La Città Metropolitana di Firenze ieri ha fatto un incontro on line con i dirigenti scolastici delle superiori: sono previsti lavori ma molti presidi sottolineano l’inadeguatezza degli edifici alle nuove disposizioni sul distanziamento. Verrà inviato un questionario per capire le necessità degli studenti per i trasporti pubblici. I tecnici del Comune di Firenze stanno facendo simulazioni plesso per plesso (sono 112 per 24 istituti comprensivi), per calcolare metri quadrati e numero di alunni e tra qualche giorno avranno un quadro completo. «Oltre agli spazi andranno valutati anche gli arredi: molti banchi per più alunni dovranno essere sostituiti con banchi singoli» afferma l’assessore all’Educazione di Palazzo Vecchio Sara Funaro. «I tempi sono stretti e mancano certezze sulle risorse. Poi c’è la fascia 0-3 anni, che non può essere dimenticata».
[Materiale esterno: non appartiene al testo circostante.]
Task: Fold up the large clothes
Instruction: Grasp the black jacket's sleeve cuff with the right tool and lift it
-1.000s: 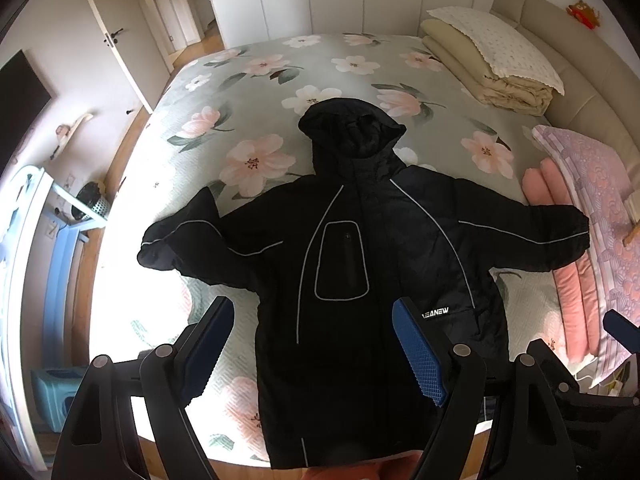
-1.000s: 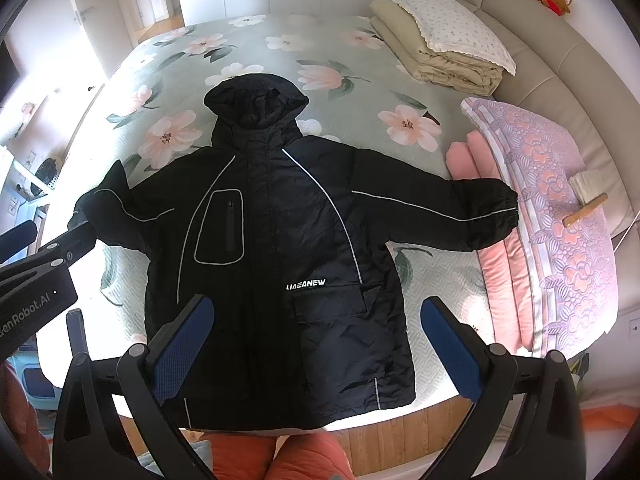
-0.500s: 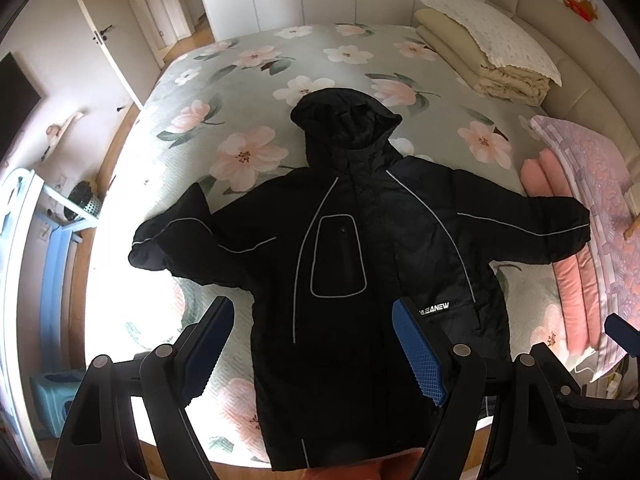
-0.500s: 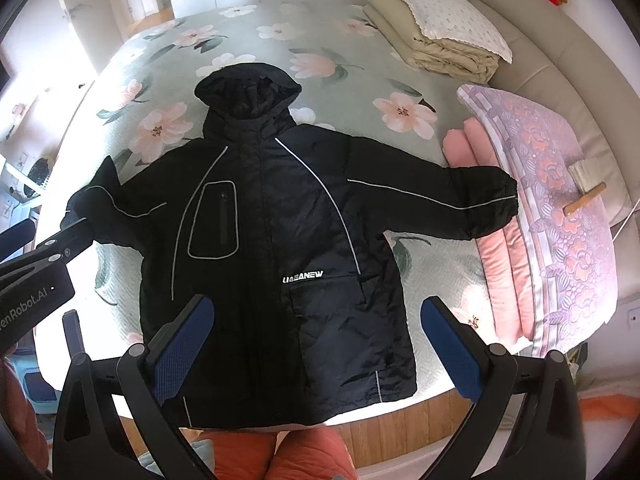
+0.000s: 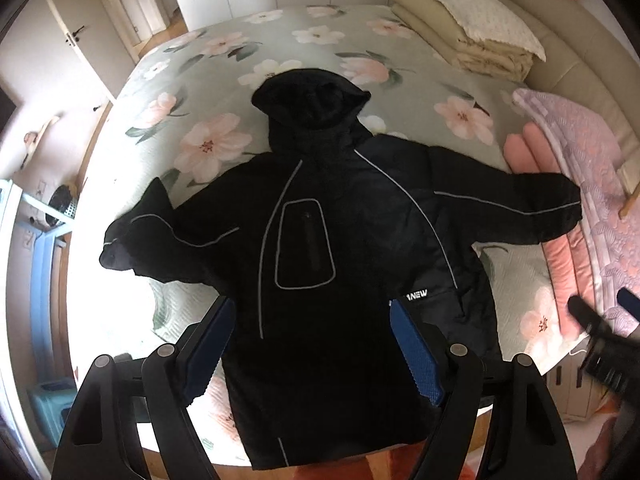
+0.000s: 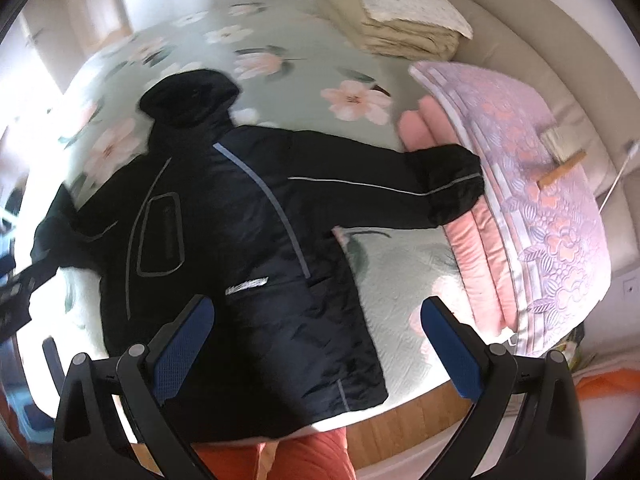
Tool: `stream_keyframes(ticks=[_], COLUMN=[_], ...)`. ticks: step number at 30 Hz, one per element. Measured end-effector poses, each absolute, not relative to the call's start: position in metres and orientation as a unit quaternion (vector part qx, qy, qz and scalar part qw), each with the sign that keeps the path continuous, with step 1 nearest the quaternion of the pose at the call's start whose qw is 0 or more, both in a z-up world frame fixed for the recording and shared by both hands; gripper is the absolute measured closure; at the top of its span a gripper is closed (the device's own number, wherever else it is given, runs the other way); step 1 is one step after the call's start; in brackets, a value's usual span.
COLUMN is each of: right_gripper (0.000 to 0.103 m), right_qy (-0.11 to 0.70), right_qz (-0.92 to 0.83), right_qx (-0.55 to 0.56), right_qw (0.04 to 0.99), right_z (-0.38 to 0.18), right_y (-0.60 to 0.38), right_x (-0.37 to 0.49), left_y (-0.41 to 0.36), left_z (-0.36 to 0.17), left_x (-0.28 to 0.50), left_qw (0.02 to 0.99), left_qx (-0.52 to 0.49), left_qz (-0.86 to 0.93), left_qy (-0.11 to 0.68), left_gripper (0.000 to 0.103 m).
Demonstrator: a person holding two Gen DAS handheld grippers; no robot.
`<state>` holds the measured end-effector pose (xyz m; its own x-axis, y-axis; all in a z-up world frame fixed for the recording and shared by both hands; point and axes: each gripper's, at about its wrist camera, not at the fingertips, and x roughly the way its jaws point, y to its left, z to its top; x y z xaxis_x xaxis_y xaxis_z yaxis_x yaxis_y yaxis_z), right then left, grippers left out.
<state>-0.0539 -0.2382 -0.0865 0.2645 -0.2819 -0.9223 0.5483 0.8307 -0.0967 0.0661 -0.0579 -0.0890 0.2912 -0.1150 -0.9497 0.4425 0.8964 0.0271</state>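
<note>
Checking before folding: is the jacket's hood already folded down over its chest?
No, the hood lies flat above the black jacket, chest pocket uncovered.

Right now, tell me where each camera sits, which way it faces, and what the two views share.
Left wrist: sits on the left gripper, above the bed's near edge, looking down over the black hooded jacket spread on the floral bedspread; its open blue-padded fingers show, the right gripper at right.
Right wrist: sits on the right gripper, aimed toward the jacket's right sleeve and pink quilted mat; open fingers and orange-clad legs show.
Shared: jacket, bedspread, folded beige blankets, mat.
</note>
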Motion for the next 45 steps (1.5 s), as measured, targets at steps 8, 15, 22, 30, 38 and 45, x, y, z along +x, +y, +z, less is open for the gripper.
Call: stream_keyframes(ticks=[8,15,22,30,38,45], right_gripper=[0.001,0.005,0.012,0.013,0.070,0.079], right_qy=[0.518,0.455,0.448,0.454,0.466,0.379], right_qz=[-0.308,-0.367,-0.373,-0.399,-0.343,-0.378], right_qx=[0.147,0.214,0.199,0.186,0.203,0.145], right_qw=[0.784,0.782,0.788,0.775,0.790,0.832], right_z=[-0.115,-0.171,-0.223,-0.262,-0.273,-0.182], right_y=[-0.369,-0.517,-0.575,-0.601,-0.601,-0.588], right_x=[-0.070,-0.087,-0.076,-0.075,-0.054,-0.073], left_y=[-0.111,-0.170,-0.241,-0.284,-0.312,-0.356], left_z=[-0.113,-0.176,-0.251,-0.309,-0.330,-0.332], left_x=[0.052,0.050,0.043,0.046,0.062,0.090], left_qw=[0.786,0.798,0.784,0.754,0.757,0.776], left_qx=[0.149,0.104,0.102,0.152,0.145,0.103], left_qz=[-0.146,-0.137,-0.174,-0.191,-0.233,-0.279], left_qy=[0.582,0.578,0.587,0.610,0.593,0.557], left_gripper=[0.022,0.022,0.022,0.022,0.022,0.026])
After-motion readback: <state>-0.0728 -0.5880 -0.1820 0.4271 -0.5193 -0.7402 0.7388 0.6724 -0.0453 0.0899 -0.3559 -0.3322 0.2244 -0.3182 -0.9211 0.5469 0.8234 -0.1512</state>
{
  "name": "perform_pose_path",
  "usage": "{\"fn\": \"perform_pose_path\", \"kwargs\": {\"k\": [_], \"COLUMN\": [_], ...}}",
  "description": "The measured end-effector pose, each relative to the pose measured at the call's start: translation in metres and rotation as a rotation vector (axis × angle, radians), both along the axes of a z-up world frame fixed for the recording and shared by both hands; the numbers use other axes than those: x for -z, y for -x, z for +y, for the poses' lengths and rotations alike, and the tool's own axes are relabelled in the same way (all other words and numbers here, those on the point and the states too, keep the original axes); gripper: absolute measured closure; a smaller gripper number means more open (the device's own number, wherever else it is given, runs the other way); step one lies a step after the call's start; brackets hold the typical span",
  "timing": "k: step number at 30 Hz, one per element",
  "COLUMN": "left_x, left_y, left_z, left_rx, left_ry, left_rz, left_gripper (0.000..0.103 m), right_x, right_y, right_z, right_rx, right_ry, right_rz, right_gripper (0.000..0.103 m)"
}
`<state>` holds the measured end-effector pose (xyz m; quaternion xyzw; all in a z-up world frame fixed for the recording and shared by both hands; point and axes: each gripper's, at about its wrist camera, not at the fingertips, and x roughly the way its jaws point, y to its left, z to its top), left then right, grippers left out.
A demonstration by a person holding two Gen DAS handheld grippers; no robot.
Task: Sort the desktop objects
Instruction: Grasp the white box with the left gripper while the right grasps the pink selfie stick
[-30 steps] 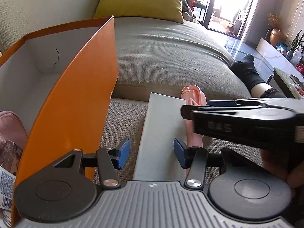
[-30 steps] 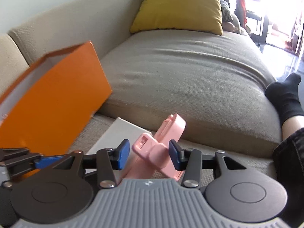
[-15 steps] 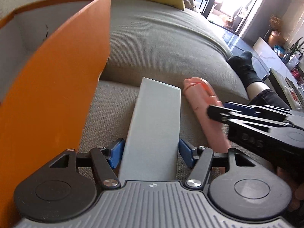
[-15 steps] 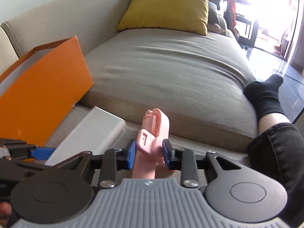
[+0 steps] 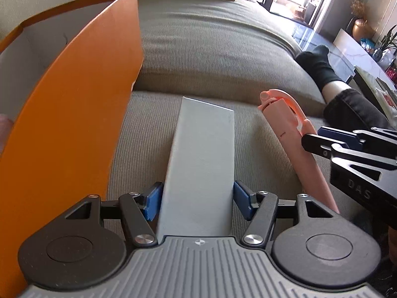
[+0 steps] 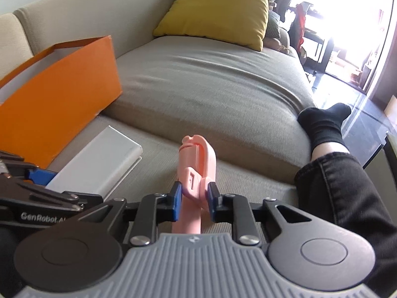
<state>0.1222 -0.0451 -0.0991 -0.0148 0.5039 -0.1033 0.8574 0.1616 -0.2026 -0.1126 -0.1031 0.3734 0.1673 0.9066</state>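
A flat silver-grey box lies on the sofa ledge. My left gripper straddles its near end, and its blue pads touch both long sides. To its right lies a long pink plastic tool with a hinged clip. My right gripper is closing its jaws on the pink tool, and the pads meet its sides. In the left wrist view the right gripper shows at the right edge. An open orange box with a white inside stands at the left.
The grey sofa seat rises behind the ledge, with a yellow cushion at its back. A person's leg in a black sock rests at the right. A low table with clutter stands further right.
The left gripper widened and came down astride the grey box. The right gripper narrowed onto the pink tool, which has swung straight and shifted right, away from the grey box.
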Motion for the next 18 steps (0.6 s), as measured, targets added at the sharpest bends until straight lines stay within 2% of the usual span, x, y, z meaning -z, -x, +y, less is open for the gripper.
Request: {"fn": "perform_pose_path", "kwargs": {"k": [8,18], "left_x": [0.003,0.000], "left_y": [0.013,0.014], "left_z": [0.008,0.028], "left_rx": [0.007,-0.059], "left_ry": [0.070,0.215], "left_rz": [0.026,0.052], "left_gripper": [0.031,0.031], "right_x": [-0.002,-0.002], "right_y": [0.009,0.006], "right_z": [-0.020,-0.030], "right_rx": [0.014,0.058], "right_ry": [-0.096,-0.167], "right_rz": [0.064,0.101], "right_gripper": [0.080,0.081]}}
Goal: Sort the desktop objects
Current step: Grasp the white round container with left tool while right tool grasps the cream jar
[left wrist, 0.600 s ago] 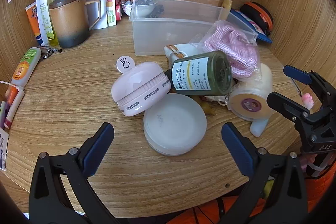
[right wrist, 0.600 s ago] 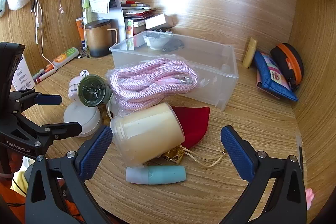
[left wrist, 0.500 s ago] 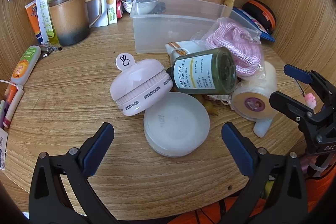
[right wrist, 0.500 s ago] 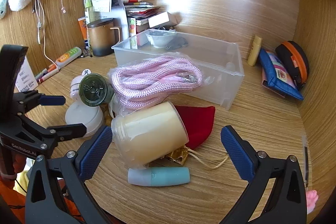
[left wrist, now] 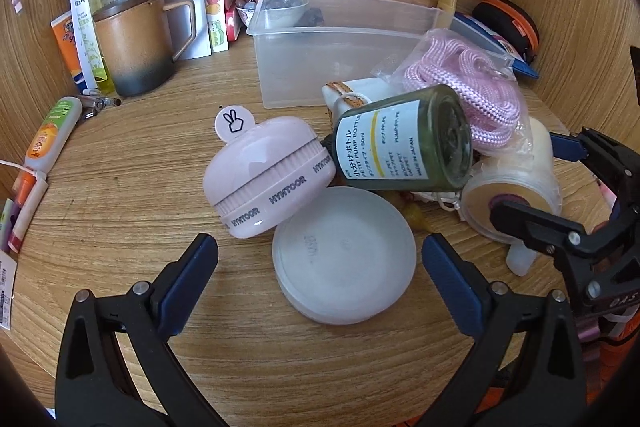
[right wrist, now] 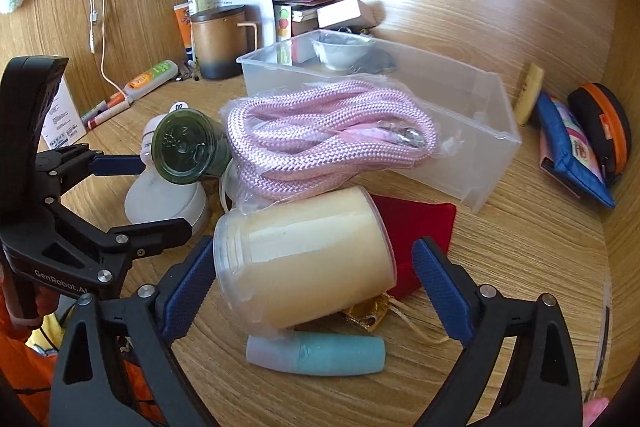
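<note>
You are holding both grippers wide with nothing between the pads: the left gripper [left wrist: 320, 259] is hovering over the frosted round lid [left wrist: 343, 254], the right gripper [right wrist: 312, 275] is straddling the cream jar [right wrist: 304, 259] lying on its side without touching it. The pile is sitting in front of the clear bin [right wrist: 460, 131], and it is leaning on itself. The green pump bottle [left wrist: 400, 143] is resting tilted against the pink brush [left wrist: 268, 175], and the bagged pink rope [right wrist: 320, 143] is lying partly on the jar. If you are closing on the jar, expect the rope to slide and the smooth jar to roll toward the teal tube [right wrist: 316, 353].
</note>
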### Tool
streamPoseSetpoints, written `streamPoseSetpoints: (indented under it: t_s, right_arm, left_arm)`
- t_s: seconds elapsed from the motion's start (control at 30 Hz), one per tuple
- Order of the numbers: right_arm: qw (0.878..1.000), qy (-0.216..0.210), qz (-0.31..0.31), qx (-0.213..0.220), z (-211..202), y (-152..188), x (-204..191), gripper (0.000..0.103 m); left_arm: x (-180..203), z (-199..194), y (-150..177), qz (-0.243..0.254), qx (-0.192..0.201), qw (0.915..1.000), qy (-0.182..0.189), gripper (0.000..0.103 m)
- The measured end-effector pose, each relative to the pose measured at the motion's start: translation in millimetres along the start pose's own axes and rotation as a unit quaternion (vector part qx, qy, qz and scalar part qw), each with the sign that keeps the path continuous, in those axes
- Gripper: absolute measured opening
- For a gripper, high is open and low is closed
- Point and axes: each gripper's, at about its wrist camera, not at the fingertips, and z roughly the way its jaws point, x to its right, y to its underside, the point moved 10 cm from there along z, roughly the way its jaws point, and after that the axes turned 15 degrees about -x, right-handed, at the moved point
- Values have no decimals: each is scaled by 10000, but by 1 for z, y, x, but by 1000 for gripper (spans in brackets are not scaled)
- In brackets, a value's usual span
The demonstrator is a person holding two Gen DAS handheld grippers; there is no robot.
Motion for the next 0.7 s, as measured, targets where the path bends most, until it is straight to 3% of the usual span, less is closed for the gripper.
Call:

Alcuni presidi hanno già presentato proposte su come recuperare spazi: biblioteche vicine, refettori, palestre, giardini. Al comprensivo Barsanti «recupereremo i locali del centro di alfabetizzazione» dice il preside Marco Menicatti. All’alberghiero Saffi pensano di usare l’aula magna e di coprire aree esterne, ma «il problema sono i laboratori» dice la dirigente Francesca Lascialfari. Al Classico Michelangiolo«l’unica classe che sarebbe stata a norma, con 15 alunni, è stata tolta per il ridimensionamento» dice la preside Gilda Tortora.

Per il prossimo anno gli alunni iscritti sono 4200 in meno ma sono meno anche i posti per gli insegnanti: 118. «Mancheranno gli spazi e se non ci danno gli organici sufficienti mancherà la possibilità di suddividere le classi» denuncia la Cgil. Il Ministero assicura che a settembre ci saranno posti (precari) in più ma intanto l’ufficio scolastico ha assegnato il personale su posti assegnati alla Toscana prima del Coronavirus. «Abbiamo fatto l’organico per l’autonomia, non per la pandemia» afferma il provveditore di Firenze Roberto Curtolo. «Credo che un orario a tempo pieno per tutti con queste risorse non sia possibile. O si svincolano, con un atto normativo, tutti i lacci che irrigidiscono il sistema scuola o sarà difficile una soluzione».